SECTION 2 SECURITY FOR OBLIGATIONS
          The grant of a security interest in, the Collateral by each Grantor under this IP Security Agreement secures the payment of all obligations of such Grantor now or hereafter existing under or in respect of the Loan Documents and the Canadian Secured Agreements, whether direct or indirect, absolute or contingent, and whether for principal, reimbursement obligations, interest, premiums, penalties, fees, indemnifications, contract causes of action, costs, expenses or otherwise.

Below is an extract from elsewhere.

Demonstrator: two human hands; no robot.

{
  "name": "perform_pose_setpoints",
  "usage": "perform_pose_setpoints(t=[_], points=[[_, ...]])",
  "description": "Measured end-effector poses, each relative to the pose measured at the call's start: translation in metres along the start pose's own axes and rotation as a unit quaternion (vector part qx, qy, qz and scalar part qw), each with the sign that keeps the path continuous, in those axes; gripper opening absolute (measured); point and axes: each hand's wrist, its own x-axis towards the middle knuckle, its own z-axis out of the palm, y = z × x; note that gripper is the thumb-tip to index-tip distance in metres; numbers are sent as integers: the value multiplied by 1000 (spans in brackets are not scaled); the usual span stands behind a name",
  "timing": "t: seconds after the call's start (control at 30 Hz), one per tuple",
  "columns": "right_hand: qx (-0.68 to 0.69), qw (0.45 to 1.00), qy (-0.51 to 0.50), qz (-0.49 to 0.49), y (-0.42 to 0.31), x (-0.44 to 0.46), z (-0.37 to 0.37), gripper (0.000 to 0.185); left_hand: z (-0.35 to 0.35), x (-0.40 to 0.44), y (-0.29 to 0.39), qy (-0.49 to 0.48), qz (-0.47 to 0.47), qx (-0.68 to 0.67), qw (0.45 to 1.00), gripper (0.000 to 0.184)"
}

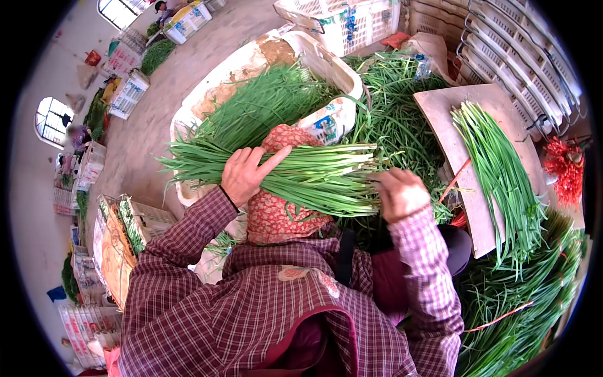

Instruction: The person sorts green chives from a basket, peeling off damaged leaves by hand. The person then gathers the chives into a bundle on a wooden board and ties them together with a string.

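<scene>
A bunch of garlic chives [326,173] lies crosswise over my lap, its pale stem ends pointing right and its green leaves left. Wrapped over its middle, my left hand [248,173] grips the bunch, index finger stretched along the stems. My right hand [402,193] is at the cut stem ends, its fingers pinched together; whatever is between them is hidden. Under the bunch a red patterned cloth [282,221] covers my knee. To the right, another pile of chives [496,169] rests on a tilted board [440,103].
Ahead stands a white tub [220,74] with loose chives [264,100]. Discarded leaves [402,119] heap beside it. Red ties [563,166] hang at the right, above tied bundles [521,314]. Stacked crates [521,56] rise behind the board. Other people [164,12] sit farther off.
</scene>
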Motion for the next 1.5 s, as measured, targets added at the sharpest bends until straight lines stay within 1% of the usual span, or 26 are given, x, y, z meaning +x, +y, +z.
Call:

Without limiting the generality of the foregoing, this IP Security Agreement secures, as to each Grantor, the payment of all amounts that constitute part of the Secured Obligations and that would be owed by such Grantor to any Secured Party under the Loan Documents and the Canadian Secured Agreements but for the fact that such Secured Obligations are unenforceable or not allowable due to the existence of a bankruptcy, reorganization or similar proceeding involving a Loan Party.
SECTION 3 RECORDATION
          Each Grantor authorizes and requests that the applicable government officer record this IP Security Agreement.
SECTION 4 EXECUTION IN COUNTERPARTS
          This IP Security Agreement may be executed in any number of counterparts, each of which when so executed shall be deemed to be an original and all of which taken together shall constitute one and the same agreement.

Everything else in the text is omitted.